*Exercise objective*
Using the data below, output the first line and every line after it up to and including the line containing "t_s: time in", exactly as written and with nothing added.

++++++++

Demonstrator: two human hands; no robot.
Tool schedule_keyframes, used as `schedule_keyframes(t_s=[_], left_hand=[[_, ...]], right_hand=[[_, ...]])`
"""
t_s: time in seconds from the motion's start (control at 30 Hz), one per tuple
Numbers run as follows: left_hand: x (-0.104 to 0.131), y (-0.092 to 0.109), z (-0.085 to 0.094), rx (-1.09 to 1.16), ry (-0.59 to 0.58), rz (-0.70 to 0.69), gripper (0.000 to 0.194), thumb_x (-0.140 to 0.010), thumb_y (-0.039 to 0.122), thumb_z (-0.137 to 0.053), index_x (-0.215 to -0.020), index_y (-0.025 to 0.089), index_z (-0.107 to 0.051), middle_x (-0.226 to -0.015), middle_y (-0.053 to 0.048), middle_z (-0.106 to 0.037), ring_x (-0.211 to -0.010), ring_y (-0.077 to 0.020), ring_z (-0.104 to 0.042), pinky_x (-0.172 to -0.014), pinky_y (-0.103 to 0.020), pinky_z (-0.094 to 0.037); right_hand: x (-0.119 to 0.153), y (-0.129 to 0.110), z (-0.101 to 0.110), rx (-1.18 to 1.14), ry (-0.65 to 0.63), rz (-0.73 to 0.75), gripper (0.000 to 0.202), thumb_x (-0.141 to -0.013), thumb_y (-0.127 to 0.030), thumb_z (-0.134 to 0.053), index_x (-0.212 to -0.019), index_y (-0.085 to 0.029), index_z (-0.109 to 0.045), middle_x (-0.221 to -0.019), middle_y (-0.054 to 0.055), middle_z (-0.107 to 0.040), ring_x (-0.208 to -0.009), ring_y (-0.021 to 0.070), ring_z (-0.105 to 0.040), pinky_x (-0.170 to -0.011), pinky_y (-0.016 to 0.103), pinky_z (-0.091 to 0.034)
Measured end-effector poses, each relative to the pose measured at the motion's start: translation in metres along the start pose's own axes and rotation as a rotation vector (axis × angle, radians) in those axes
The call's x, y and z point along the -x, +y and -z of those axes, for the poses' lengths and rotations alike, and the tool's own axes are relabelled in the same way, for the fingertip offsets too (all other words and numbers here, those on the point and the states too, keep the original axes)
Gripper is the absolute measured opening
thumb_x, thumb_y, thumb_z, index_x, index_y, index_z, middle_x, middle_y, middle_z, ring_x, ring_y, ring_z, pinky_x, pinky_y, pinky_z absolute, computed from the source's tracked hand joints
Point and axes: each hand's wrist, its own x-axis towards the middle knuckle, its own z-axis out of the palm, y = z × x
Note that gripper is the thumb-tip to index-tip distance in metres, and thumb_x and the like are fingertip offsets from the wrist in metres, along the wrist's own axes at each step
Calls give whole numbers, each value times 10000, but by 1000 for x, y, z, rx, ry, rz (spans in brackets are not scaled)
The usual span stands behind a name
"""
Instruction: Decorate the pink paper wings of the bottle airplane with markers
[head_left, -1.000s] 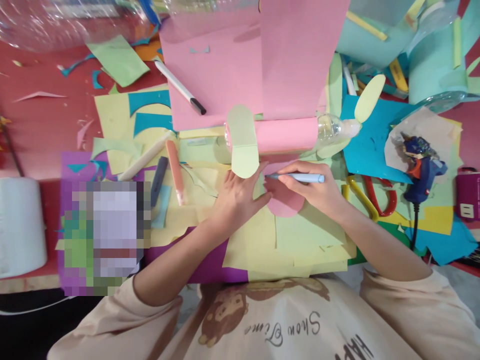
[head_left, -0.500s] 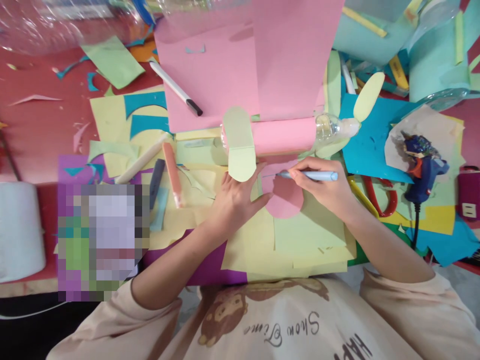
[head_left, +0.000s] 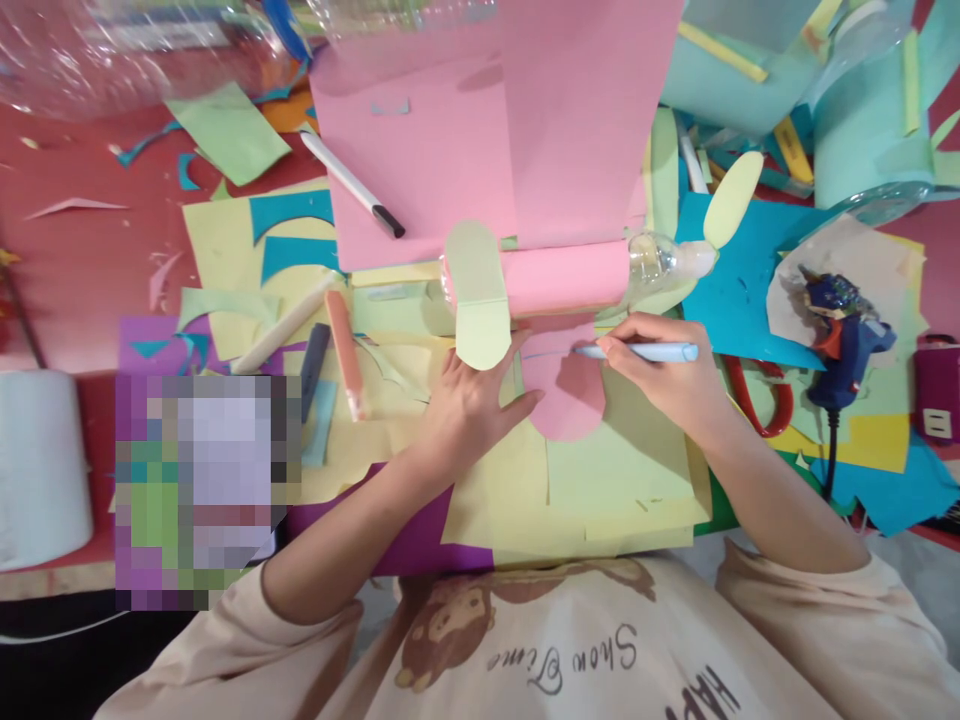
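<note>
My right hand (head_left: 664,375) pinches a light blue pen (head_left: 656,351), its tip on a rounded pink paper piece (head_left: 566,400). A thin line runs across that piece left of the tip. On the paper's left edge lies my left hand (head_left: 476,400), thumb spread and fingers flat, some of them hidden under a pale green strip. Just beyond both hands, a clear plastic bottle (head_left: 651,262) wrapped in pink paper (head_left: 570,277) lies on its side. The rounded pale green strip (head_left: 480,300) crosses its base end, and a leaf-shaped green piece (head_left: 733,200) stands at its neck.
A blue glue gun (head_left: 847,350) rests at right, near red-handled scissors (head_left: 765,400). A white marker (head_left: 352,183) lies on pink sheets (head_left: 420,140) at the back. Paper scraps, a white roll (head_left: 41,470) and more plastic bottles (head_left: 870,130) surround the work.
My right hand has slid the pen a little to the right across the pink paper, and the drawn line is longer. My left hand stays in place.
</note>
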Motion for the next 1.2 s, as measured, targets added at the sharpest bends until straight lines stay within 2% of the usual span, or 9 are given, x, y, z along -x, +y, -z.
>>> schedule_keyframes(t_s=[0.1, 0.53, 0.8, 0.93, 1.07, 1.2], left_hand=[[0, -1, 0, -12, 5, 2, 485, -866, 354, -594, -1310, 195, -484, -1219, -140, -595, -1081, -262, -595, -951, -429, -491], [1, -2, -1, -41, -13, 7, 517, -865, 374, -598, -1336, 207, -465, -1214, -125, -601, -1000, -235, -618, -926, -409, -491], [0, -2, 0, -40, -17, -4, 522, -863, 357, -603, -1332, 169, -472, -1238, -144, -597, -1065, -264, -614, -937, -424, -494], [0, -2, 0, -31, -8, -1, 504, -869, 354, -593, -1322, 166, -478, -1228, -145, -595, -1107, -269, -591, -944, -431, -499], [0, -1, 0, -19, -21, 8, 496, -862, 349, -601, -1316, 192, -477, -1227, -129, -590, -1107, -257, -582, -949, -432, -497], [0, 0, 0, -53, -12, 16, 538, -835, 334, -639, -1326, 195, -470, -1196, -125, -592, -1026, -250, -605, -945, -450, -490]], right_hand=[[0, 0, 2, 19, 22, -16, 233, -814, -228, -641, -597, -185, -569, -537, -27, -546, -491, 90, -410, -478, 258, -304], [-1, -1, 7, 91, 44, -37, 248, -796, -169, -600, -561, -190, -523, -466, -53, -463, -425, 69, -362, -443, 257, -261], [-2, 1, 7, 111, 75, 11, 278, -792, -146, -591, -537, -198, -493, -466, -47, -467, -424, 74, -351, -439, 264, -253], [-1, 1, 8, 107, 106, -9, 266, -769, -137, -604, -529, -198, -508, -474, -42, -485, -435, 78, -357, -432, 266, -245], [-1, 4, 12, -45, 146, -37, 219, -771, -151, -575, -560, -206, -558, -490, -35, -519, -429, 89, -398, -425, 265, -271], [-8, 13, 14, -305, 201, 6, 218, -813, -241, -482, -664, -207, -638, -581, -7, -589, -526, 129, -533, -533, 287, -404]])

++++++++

*The completed task*
Demonstrator: two human hands; no robot.
Tool schedule_keyframes, used as `schedule_keyframes(t_s=[_], left_hand=[[_, ...]], right_hand=[[_, ...]])`
"""
t_s: time in seconds from the motion's start (control at 30 Hz), one per tuple

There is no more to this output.